# TASK TO COMPLETE
Please filter the listing below and copy out the lines that hold "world".

# DATASET ENTRIES
━━━━━━
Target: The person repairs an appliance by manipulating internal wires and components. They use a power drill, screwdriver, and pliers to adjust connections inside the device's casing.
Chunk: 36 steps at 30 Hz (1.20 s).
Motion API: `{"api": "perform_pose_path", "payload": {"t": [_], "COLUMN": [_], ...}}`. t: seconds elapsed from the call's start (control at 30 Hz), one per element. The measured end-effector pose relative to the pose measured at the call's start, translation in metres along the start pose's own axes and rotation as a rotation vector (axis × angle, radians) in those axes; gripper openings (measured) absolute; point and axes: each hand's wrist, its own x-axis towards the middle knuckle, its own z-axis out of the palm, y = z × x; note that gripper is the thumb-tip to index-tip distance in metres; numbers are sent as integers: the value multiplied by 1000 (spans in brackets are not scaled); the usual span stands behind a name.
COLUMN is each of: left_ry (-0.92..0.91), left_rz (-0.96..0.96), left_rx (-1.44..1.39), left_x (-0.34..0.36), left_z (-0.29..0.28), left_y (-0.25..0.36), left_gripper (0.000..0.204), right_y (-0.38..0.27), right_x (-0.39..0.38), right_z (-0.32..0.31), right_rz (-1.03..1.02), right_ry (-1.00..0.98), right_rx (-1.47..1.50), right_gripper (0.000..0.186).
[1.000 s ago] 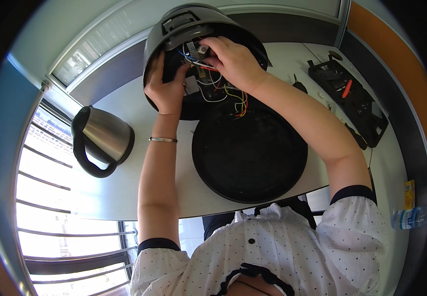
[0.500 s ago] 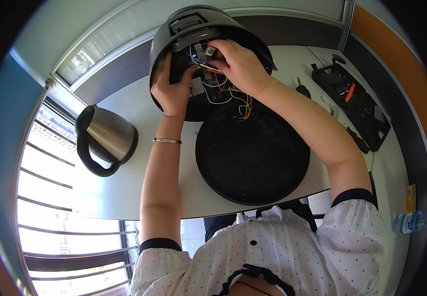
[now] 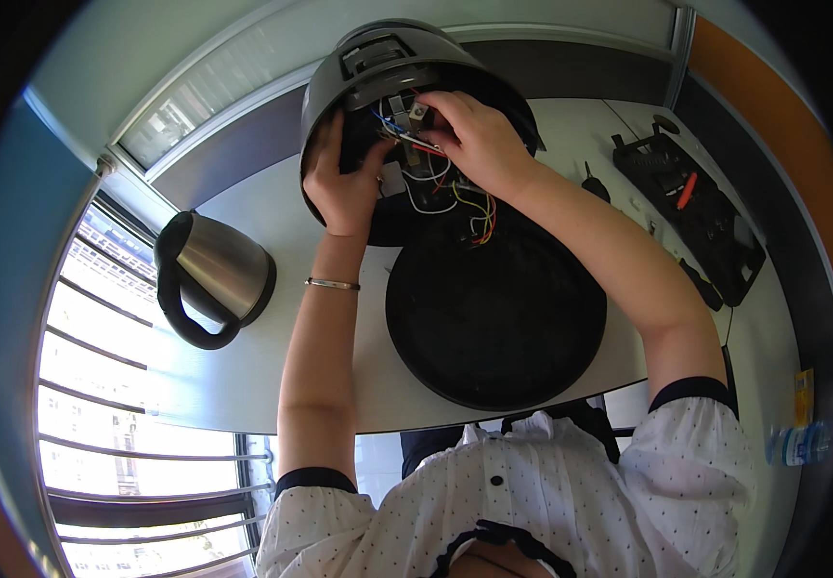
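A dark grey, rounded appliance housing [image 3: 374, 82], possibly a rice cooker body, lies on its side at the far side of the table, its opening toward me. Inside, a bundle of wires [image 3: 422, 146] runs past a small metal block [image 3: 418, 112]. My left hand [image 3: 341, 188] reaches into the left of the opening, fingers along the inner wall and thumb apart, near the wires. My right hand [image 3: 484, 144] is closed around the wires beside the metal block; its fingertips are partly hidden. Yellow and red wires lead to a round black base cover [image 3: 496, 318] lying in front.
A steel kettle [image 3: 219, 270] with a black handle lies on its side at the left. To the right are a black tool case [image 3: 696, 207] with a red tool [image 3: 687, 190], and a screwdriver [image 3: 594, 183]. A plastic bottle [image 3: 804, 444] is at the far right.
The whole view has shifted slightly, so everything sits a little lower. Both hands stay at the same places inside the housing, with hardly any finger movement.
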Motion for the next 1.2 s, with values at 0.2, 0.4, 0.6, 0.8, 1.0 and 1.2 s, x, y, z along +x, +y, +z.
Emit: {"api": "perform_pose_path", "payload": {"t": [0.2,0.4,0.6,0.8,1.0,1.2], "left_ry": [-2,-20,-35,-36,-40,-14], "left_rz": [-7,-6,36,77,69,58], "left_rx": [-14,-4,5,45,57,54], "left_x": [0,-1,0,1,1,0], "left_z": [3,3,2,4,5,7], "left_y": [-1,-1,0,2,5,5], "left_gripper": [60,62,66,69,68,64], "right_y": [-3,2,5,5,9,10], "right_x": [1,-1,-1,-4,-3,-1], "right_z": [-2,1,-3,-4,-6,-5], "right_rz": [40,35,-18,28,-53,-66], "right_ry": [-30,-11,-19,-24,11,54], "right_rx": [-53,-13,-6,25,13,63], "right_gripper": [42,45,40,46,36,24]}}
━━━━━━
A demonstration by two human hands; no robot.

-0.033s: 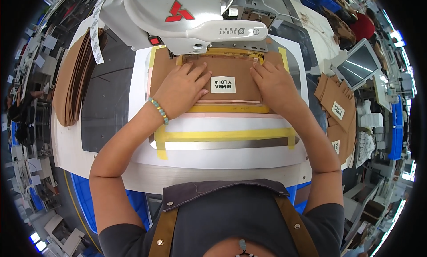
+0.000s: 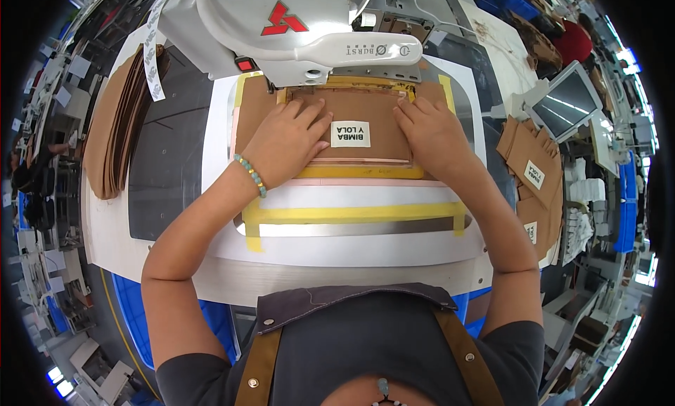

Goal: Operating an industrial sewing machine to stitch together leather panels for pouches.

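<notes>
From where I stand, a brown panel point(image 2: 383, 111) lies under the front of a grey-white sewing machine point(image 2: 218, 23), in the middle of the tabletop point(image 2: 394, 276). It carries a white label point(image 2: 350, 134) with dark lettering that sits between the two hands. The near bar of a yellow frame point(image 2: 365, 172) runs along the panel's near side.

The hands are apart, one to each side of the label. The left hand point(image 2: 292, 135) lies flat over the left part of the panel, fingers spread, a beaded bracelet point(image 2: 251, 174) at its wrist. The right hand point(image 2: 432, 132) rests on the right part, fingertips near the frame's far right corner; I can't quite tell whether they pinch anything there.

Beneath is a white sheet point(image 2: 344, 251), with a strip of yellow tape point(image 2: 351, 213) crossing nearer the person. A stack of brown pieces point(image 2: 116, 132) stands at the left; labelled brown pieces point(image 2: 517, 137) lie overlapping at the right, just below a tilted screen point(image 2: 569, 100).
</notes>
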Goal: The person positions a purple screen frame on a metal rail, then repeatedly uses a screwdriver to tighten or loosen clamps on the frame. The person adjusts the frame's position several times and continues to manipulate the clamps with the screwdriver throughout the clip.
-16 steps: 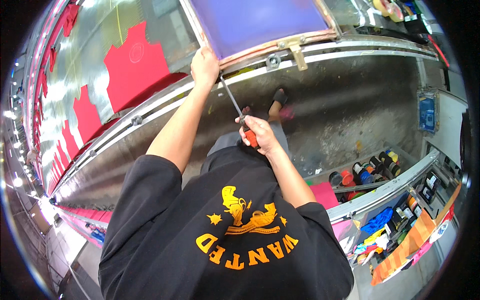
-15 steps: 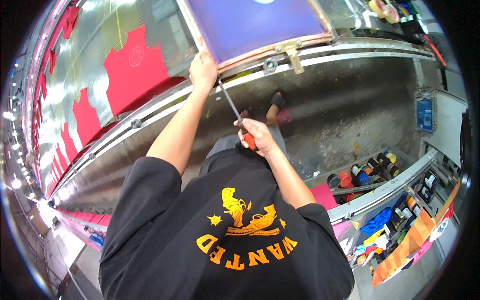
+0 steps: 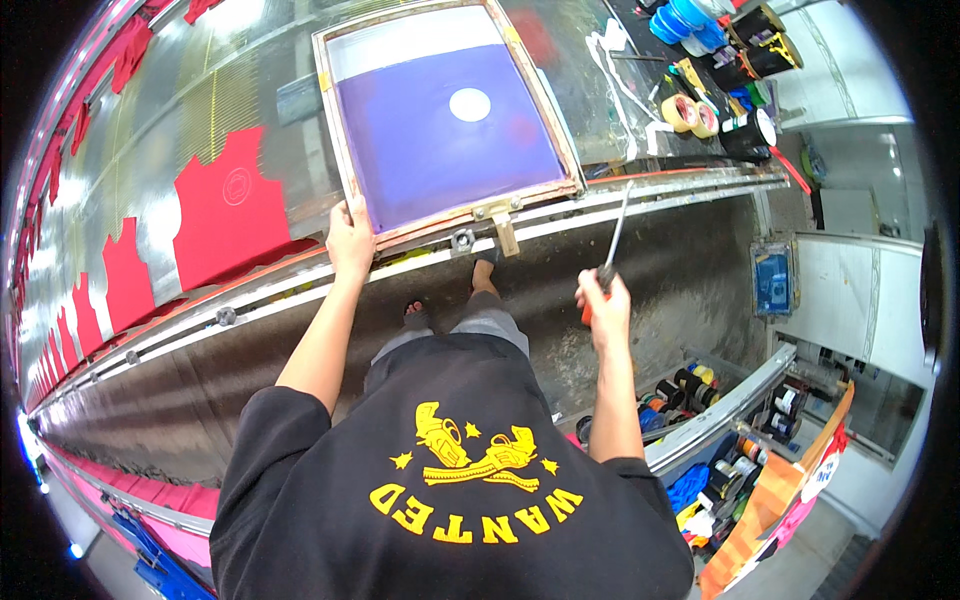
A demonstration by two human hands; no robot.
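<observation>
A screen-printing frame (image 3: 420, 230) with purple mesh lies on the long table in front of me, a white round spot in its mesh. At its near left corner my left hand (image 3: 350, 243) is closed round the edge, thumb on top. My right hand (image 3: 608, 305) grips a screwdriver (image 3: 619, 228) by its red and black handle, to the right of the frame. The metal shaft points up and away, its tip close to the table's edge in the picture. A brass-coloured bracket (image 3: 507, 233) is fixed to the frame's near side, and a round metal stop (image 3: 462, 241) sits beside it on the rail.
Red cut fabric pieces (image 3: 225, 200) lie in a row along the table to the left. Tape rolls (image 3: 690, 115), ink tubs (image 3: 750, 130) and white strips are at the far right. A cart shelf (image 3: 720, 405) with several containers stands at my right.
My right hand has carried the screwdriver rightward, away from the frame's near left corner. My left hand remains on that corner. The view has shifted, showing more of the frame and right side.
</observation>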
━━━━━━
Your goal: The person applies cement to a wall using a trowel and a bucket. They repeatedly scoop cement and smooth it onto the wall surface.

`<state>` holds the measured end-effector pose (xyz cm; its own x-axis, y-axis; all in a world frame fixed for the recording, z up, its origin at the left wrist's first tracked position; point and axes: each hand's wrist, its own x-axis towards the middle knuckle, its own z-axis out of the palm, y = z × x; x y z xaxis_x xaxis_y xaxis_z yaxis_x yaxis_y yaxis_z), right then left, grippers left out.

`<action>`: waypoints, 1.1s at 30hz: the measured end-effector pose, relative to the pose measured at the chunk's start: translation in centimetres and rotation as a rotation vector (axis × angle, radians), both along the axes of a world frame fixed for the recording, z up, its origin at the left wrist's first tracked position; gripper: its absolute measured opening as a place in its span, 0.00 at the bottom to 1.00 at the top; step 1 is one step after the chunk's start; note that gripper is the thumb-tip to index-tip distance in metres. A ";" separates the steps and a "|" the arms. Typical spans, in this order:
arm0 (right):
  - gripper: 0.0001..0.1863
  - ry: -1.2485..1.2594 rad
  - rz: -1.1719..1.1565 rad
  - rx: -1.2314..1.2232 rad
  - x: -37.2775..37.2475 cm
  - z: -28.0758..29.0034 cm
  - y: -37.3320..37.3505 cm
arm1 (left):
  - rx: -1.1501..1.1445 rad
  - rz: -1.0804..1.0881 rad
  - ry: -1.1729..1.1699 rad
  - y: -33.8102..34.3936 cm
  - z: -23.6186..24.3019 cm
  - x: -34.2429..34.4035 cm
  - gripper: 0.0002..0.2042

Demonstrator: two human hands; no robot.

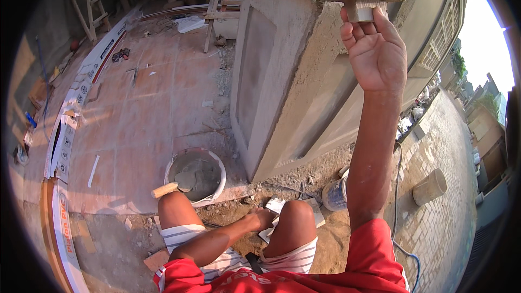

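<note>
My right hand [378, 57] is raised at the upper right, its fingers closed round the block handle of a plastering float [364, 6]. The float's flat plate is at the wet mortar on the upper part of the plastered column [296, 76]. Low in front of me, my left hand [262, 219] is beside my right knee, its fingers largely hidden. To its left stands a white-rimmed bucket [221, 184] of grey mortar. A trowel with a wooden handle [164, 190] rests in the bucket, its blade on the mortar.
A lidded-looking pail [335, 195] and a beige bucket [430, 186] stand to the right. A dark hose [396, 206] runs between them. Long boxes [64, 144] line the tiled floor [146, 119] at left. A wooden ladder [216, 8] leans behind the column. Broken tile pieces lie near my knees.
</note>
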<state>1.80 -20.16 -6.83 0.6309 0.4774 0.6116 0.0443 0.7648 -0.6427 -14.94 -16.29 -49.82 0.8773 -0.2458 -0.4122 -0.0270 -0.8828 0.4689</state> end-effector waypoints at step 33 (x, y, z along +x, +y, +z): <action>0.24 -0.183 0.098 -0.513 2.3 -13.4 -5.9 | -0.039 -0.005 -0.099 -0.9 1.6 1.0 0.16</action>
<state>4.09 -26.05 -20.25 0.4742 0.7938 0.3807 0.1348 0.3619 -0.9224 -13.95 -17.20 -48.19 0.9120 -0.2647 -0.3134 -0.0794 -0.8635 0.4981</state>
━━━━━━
# SOLVED PROBLEM
`<state>` holds the measured end-effector pose (xyz cm; its own x-axis, y-axis; all in a world frame fixed for the recording, z up, its origin at the left wrist's first tracked position; point and axes: each hand's wrist, its own x-axis towards the middle knuckle, its own z-axis out of the palm, y = z × x; x y z xaxis_x xaxis_y xaxis_z yaxis_x yaxis_y yaxis_z), right then left, grippers left out.
`<action>`: waypoints, 1.1s at 30hz: the measured end-effector pose, relative to the pose measured at the chunk's start: translation in centimetres and rotation as a rotation vector (axis × angle, radians), both along the axes of a world frame fixed for the recording, z up, its origin at the left wrist's first tracked position; gripper: its absolute measured opening as a place in its span, 0.00 at the bottom to 1.00 at the top; step 1 is one step after the chunk's start; note that gripper is the thumb-tip to index-tip distance in metres. A ";" separates the steps and a "|" the arms. Typical spans, in this order:

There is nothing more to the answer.